Take nothing but the lines from the one with "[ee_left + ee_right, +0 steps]" through the one with "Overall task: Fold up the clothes" in the entries below, both ends kept, and return them exactly with pictures left out.
Segment Start: MATERIAL PROVIDED
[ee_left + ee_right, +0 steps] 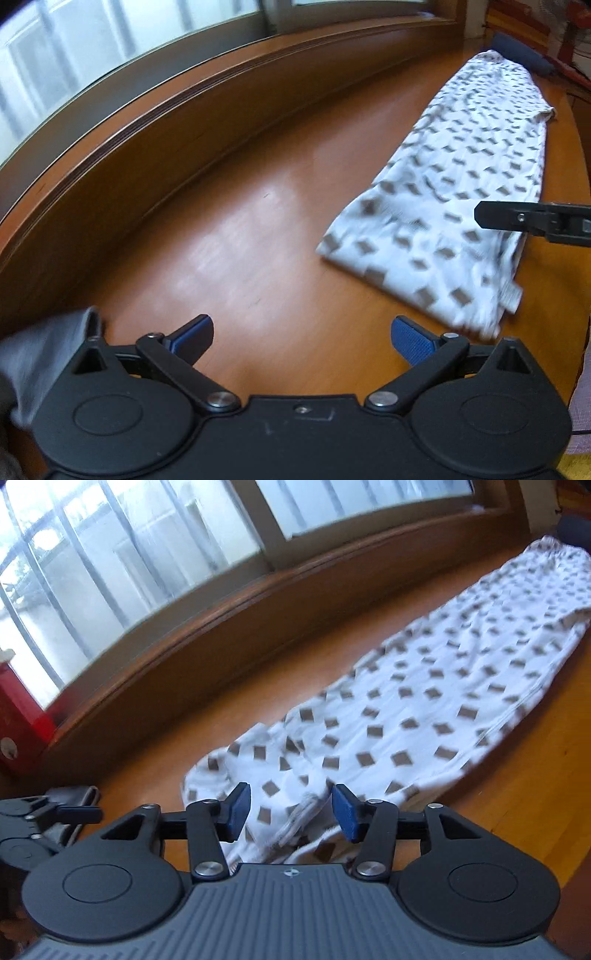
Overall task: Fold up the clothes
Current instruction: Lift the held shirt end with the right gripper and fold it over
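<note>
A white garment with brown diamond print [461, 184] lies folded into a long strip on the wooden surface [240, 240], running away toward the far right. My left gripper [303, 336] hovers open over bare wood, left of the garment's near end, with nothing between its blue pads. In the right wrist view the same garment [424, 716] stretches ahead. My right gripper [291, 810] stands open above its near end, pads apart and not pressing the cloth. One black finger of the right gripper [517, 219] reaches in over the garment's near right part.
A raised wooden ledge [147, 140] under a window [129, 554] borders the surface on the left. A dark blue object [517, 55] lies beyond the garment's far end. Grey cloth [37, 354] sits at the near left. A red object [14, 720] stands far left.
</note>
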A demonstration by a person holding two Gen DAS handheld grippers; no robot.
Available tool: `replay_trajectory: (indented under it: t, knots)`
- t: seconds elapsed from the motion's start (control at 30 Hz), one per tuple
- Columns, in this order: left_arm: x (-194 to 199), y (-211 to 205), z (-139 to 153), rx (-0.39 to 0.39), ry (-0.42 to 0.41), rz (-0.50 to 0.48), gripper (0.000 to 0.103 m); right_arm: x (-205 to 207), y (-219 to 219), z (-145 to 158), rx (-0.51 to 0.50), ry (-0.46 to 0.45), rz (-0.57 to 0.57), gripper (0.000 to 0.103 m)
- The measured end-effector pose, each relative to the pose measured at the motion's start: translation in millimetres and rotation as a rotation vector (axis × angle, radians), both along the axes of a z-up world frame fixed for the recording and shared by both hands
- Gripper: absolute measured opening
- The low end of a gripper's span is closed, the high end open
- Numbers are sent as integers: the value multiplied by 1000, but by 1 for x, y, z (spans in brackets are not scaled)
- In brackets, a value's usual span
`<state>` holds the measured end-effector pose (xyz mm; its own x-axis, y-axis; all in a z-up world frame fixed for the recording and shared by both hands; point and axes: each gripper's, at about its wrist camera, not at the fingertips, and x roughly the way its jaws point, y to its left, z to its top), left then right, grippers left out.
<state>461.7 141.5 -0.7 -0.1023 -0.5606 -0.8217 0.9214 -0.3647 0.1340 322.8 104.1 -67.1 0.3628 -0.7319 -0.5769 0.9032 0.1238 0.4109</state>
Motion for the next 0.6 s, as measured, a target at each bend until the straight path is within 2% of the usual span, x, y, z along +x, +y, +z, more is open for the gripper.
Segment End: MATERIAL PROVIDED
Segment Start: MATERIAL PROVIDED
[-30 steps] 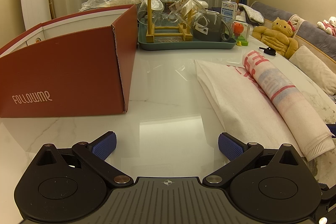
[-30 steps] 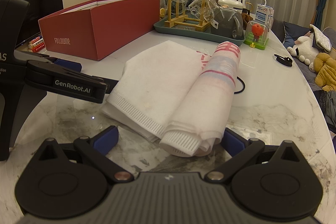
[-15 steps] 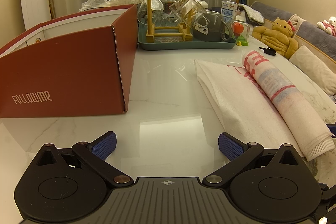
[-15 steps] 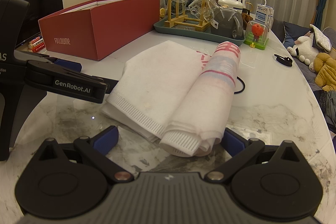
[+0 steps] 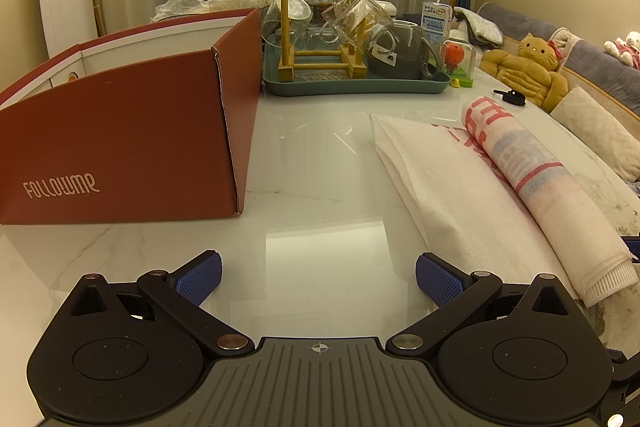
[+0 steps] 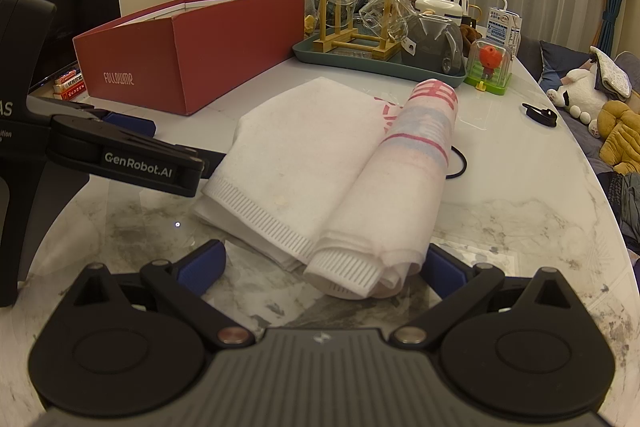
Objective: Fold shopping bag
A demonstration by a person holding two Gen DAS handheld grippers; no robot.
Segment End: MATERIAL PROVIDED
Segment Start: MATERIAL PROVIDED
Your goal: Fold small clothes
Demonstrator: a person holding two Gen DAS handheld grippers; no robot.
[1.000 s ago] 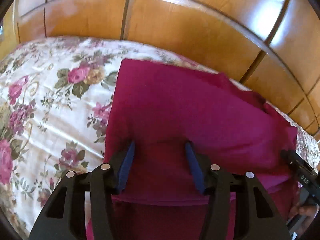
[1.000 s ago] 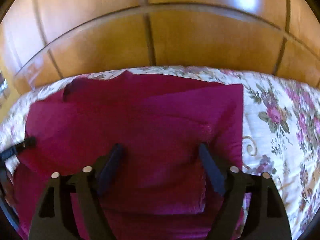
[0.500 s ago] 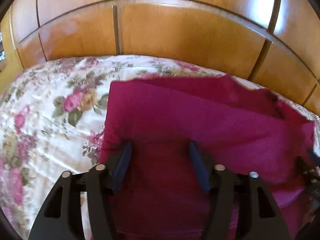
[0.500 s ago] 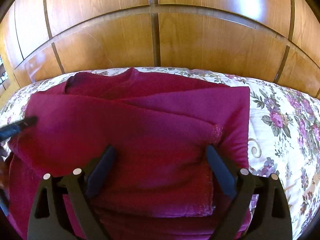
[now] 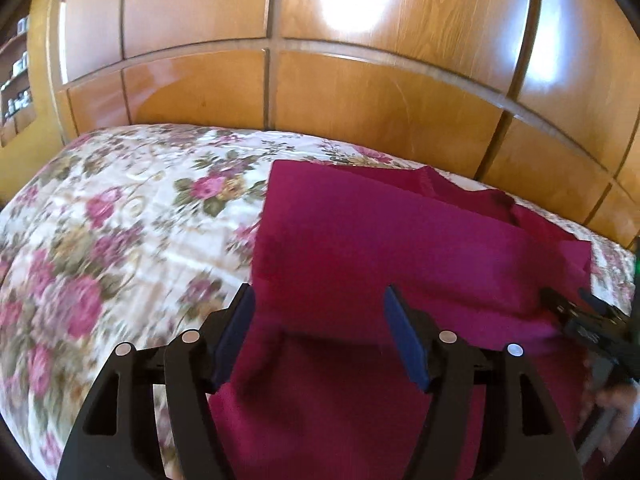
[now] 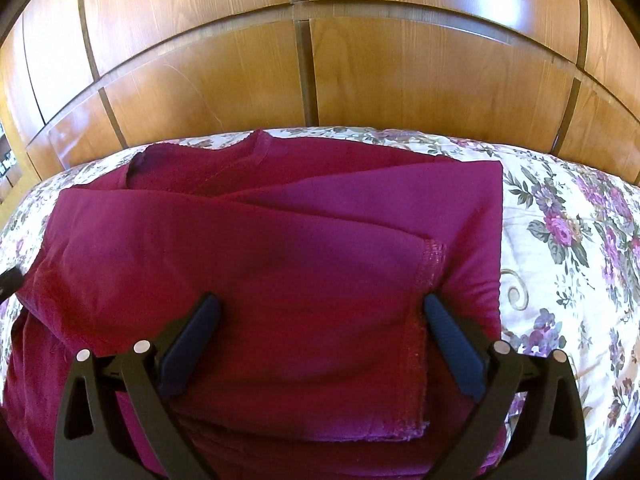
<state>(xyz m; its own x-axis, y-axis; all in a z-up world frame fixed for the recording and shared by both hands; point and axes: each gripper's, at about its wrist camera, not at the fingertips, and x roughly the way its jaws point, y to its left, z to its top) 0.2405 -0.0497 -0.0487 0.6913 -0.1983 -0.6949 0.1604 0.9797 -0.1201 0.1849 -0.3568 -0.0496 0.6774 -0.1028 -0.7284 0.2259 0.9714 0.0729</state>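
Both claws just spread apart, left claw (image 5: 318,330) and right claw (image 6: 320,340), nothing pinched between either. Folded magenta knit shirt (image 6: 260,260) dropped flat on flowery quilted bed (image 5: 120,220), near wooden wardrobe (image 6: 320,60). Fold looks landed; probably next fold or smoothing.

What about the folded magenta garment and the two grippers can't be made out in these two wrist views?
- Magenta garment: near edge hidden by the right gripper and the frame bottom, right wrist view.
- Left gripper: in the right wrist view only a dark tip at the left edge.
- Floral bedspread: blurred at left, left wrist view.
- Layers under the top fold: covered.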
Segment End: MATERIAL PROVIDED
● **COMPLETED EXERCISE**
[ee_left + ee_right, +0 steps] 
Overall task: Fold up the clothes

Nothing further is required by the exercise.